O paracetamol tem um excelente perfil de segurança quando administrado nas doses terapêuticas.
Contudo, em casos de má utilização ou de sobredosagem, podem ocorrer casos graves, e até mesmo fatais, de hepatotoxicidade (sendo que este risco é ainda maior em casos em que o fígado já se encontre comprometido).
A maioria dos pacientes que têm uma overdose de paracetamol são inicialmente assintomáticos.
Vários dados clínicos sugerem que a toxicidade nos órgãos-alvo só se manifesta 24-48 horas após ter ocorrido a ingestão.
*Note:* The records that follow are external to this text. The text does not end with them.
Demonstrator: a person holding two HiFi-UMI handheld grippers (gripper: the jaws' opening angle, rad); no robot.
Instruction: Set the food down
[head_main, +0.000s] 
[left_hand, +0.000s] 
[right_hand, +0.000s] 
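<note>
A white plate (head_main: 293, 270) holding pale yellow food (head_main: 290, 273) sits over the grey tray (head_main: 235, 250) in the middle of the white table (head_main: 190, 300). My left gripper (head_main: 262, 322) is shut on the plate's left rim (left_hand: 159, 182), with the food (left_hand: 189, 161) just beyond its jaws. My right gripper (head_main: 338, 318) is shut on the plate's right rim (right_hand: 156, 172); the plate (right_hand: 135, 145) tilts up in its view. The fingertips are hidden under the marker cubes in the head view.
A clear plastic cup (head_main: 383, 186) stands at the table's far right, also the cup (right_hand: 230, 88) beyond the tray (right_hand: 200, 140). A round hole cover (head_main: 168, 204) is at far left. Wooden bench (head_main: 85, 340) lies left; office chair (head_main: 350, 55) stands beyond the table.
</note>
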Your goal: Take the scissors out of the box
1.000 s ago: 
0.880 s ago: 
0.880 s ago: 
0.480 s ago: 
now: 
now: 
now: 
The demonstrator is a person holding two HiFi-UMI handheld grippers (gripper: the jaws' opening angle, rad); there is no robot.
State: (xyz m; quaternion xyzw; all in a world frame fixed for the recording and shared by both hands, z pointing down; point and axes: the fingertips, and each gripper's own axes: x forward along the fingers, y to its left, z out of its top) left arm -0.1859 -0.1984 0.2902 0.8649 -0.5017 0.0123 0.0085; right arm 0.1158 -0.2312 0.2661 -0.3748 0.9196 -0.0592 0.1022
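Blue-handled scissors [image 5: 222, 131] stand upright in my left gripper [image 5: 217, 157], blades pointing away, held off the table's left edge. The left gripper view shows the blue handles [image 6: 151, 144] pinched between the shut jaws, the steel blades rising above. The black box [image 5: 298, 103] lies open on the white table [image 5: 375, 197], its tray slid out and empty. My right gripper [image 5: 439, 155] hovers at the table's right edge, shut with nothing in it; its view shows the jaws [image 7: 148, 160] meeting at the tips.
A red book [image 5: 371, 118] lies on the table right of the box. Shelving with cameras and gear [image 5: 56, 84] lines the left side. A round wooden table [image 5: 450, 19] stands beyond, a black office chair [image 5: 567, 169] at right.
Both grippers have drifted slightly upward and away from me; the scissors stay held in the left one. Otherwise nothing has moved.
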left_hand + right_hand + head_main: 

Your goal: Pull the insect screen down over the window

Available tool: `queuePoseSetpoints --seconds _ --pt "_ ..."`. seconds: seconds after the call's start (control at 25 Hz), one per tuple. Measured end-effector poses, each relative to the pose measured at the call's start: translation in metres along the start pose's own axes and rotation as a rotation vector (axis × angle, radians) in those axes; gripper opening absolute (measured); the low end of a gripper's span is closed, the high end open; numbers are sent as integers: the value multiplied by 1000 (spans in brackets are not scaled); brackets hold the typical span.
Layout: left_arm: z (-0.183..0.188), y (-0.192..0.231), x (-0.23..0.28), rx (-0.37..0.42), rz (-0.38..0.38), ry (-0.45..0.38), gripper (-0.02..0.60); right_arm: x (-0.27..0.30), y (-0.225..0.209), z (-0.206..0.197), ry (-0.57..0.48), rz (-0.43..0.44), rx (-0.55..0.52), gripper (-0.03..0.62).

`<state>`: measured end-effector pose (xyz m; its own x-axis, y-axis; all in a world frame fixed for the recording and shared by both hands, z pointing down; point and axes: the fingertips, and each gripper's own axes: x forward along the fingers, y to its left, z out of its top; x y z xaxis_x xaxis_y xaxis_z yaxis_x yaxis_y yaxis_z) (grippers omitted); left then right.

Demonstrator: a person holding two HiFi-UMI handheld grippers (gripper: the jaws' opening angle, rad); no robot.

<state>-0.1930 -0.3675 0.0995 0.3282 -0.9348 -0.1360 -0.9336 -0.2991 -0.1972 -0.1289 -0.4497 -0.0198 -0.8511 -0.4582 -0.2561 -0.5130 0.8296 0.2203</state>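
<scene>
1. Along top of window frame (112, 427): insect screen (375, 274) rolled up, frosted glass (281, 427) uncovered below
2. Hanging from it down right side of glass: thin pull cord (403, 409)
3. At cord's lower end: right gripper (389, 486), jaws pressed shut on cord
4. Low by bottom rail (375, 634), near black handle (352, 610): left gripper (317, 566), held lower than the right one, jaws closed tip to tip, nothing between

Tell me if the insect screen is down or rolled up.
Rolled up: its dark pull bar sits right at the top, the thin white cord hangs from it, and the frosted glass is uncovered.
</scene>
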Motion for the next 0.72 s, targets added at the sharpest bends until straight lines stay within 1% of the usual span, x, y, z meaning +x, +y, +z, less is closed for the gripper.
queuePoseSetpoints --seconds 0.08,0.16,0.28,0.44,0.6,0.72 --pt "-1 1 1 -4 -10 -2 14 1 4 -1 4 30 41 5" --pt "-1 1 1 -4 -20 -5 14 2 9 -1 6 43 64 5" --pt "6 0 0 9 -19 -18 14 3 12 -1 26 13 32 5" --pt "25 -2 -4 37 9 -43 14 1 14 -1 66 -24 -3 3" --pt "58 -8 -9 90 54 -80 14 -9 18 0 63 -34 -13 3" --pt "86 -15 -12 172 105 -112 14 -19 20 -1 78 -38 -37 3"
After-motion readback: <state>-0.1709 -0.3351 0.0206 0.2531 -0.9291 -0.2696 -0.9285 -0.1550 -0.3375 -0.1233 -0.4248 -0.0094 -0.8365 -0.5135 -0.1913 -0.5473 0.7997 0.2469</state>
De forma a identificar se um paciente está ou não em risco, o médico deve tentar determinar a hora em que ocorreu a sobredosagem de paracetamol, a quantidade ingerida e a formulação.
Fig. - Estrutura química da N-Acetilcisteína
Fig. 4 - Nomograma do paracetamol
O diagnóstico antecipado e o tratamento de pacientes com intoxicação por paracetamol são essenciais para minimizar a morbilidade e mortalidade. Contudo, esta tarefa torna-se complicada devido à falta de sinais clínicos no início da intoxicação.
Os profissionais de saúde não se devem sentir tranquilizados com a falta de sintomas nos primeiros momentos após a ingestão!